First, let’s merge in the mini-challenge data. Mini-challenges are irregular; not every episode has them. Indeed, Season 12 had very few of them. So, they get special treatment in the episode-level data.
rpdr_ep %>%
select(season, minicw1:minicw3) %>%
group_by(season) %>%
gather(Category, contestant, minicw1:minicw3) %>%
na.omit %>%
group_by(season, contestant) %>%
summarize(minicwins = n()) %>%
left_join(rpdr_contestants, .) %>%
mutate(minicwins = ifelse(is.na(minicwins), 0, minicwins)) -> D
#> `summarise()` regrouping output by 'season' (override with `.groups` argument)
#> Joining, by = c("season", "contestant")
Now, let’s merge in data from the episode-contestant-level about how each contestant fared, excluding finales and specials. We’ll calculate all sorts of things here, including estimated “points per episode” and “Dusted or Busted” scores.
rpdr_contep %>%
filter(participant == 1 & finale == 0 & penultimate == 0) %>%
mutate(high = ifelse(outcome == "HIGH", 1, 0),
win = ifelse(outcome == "WIN", 1, 0),
low = ifelse(outcome == "LOW", 1, 0),
safe = ifelse(outcome == "SAFE", 1, 0),
highsafe = ifelse(outcome %in% c("HIGH", "SAFE"), 1, 0),
winhigh = ifelse(outcome %in% c("HIGH", "WIN"), 1, 0),
btm = ifelse(outcome == "BTM", 1, 0),
lowbtm = ifelse(outcome %in% c("BTM", "LOW"), 1, 0)) %>%
group_by(season,contestant,rank) %>%
mutate(numcontests = n()) %>%
group_by(season,contestant, numcontests, rank) %>%
summarize(perc_high = sum(high)/unique(numcontests),
perc_win = sum(win)/unique(numcontests),
perc_winhigh = sum(winhigh)/unique(numcontests),
perc_low = sum(low)/unique(numcontests),
perc_btm = sum(btm)/unique(numcontests),
perc_lowbtm = sum(lowbtm)/unique(numcontests),
num_high = sum(high),
num_win = sum(win),
num_winhigh = sum(winhigh),
num_btm = sum(btm),
num_low = sum(low),
num_lowbtm = sum(lowbtm),
db_score = 2*sum(win, na.rm=T) +
1*sum(high, na.rm=T) +
(sum(safe, na.rm=T)*0) +
(sum(low, na.rm=T)*-1) + (sum(btm, na.rm=T)*-2)) %>%
ungroup() %>%
mutate(points = (2*num_win + num_high - num_low + (-2)*num_btm),
ppe = points/numcontests) %>%
full_join(D, .) -> D
#> `summarise()` regrouping output by 'season', 'contestant', 'numcontests' (override with `.groups` argument)

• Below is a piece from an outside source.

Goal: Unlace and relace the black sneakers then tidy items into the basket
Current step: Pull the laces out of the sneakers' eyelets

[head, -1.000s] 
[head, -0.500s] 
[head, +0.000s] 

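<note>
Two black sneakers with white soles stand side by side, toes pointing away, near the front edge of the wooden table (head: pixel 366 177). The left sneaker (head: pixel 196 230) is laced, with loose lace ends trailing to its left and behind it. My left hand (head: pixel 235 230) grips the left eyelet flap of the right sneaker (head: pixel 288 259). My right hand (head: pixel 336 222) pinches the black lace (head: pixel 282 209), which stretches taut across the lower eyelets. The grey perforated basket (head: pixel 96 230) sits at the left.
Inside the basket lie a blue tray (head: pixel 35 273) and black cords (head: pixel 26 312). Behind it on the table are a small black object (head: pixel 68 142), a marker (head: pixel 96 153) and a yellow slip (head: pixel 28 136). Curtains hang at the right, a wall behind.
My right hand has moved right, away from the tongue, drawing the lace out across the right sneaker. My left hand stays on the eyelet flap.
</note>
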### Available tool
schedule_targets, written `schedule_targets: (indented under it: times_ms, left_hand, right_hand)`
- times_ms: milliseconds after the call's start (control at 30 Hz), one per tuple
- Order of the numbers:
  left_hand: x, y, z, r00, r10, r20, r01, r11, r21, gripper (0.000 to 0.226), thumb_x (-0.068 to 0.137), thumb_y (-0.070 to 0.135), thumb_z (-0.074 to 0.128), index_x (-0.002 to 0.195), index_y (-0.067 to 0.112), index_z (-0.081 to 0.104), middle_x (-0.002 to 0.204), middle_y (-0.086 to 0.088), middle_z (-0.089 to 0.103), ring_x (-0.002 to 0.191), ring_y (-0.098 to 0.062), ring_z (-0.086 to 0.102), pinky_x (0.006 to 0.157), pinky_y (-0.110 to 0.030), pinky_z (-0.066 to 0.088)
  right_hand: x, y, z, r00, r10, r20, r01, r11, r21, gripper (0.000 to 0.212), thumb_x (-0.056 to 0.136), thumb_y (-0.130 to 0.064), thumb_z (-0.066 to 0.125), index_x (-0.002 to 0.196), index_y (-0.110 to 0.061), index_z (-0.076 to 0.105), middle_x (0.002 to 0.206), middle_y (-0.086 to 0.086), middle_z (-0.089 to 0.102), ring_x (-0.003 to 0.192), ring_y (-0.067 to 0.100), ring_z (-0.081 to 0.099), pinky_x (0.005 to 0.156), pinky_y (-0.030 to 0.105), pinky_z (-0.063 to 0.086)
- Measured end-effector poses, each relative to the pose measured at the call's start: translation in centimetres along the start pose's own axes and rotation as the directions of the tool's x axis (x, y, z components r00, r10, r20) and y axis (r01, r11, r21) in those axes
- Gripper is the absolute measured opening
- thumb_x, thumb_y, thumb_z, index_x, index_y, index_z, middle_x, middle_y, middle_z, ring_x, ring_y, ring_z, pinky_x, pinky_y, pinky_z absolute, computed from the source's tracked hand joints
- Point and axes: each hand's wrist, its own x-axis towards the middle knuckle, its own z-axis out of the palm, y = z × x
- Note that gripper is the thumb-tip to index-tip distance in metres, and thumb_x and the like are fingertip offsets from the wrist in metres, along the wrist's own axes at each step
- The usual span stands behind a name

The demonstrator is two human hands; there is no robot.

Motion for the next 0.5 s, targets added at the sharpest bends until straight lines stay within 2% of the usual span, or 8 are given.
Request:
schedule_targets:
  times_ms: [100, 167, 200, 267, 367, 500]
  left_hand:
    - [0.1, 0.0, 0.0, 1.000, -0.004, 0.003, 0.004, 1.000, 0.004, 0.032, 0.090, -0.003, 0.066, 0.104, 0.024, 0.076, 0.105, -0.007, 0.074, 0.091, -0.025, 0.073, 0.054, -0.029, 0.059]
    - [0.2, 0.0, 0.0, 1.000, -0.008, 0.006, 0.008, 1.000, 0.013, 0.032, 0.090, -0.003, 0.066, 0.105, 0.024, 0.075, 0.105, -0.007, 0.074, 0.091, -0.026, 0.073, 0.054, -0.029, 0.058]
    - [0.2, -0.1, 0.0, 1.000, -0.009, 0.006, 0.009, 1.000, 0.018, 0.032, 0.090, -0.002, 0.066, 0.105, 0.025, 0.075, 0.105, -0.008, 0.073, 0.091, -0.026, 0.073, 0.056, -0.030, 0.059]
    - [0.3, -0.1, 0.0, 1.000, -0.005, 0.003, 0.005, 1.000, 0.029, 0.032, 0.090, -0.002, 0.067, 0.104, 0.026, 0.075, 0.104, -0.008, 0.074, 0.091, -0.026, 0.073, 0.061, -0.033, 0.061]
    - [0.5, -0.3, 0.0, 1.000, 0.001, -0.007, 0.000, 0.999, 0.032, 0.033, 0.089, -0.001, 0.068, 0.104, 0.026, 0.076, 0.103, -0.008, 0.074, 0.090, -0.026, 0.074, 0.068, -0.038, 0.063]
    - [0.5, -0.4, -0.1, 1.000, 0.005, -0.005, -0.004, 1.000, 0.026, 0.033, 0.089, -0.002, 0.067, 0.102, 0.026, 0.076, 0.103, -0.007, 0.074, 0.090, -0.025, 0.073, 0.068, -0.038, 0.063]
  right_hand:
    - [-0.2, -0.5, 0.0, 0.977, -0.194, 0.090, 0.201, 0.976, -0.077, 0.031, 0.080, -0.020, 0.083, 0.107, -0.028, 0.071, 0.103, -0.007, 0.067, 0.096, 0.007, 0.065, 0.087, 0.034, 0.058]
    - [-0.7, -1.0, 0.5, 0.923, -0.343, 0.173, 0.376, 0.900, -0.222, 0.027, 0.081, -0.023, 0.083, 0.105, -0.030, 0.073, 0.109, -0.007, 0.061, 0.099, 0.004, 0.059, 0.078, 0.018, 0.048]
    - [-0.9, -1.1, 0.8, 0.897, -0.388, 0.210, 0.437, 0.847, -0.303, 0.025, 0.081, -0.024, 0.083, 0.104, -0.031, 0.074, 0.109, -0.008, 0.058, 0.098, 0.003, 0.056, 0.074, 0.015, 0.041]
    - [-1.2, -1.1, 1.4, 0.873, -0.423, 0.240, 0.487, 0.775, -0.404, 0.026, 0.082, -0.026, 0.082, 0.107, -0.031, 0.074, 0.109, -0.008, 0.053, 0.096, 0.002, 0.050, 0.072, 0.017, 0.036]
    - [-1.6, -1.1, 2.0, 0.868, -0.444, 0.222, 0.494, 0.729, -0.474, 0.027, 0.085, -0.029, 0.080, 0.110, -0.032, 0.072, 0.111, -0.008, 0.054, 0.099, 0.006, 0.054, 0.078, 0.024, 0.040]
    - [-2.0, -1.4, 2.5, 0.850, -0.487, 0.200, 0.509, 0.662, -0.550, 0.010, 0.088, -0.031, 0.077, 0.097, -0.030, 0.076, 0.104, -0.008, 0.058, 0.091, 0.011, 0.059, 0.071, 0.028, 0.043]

#> Joining, by = c("season", "contestant")
How, let’s look at who had the highest “Dusted or Busted” score across all seasons.
D %>%
arrange(-db_score) %>%
head(10) %>%
select(season, contestant, rank, db_score)
#> # A tibble: 10 x 4
#> season contestant rank db_score
#> <chr> <chr> <dbl> <dbl>
#> 1 S06 Bianca Del Rio 1 10
#> 2 S05 Jinkx Monsoon 1 9
#> 3 S09 Shea Couleé 3 9
#> 4 S09 Sasha Velour 1 8
#> 5 S02 Tyra Sanchez 1 7
#> 6 S03 Raja 1 7
#> 7 S03 Manila Luzon 2 7
#> 8 S04 Sharon Needles 1 7
#> 9 S12 Gigi Goode 2 7
#> 10 S05 Alaska 2 6
Let’s also see who has the highest “points per episode” score.
D %>%
arrange(-ppe) %>%
head(10) %>%
select(season, contestant, rank, ppe)
#> # A tibble: 10 x 4
#> season contestant rank ppe
#> <chr> <chr> <dbl> <dbl>
#> 1 S06 Bianca Del Rio 1 1
#> 2 S05 Jinkx Monsoon 1 0.818
#> 3 S09 Shea Couleé 3 0.818
#> 4 S01 Ongina 5 0.8
#> 5 S02 Tyra Sanchez 1 0.778
#> 6 S09 Sasha Velour 1 0.727
#> 7 S01 Nina Flowers 2 0.667
#> 8 S04 Sharon Needles 1 0.636
#> 9 S03 Raja 1 0.583
#> 10 S03 Manila Luzon 2 0.583
Feel free to use the data for your own ends or learn R from it.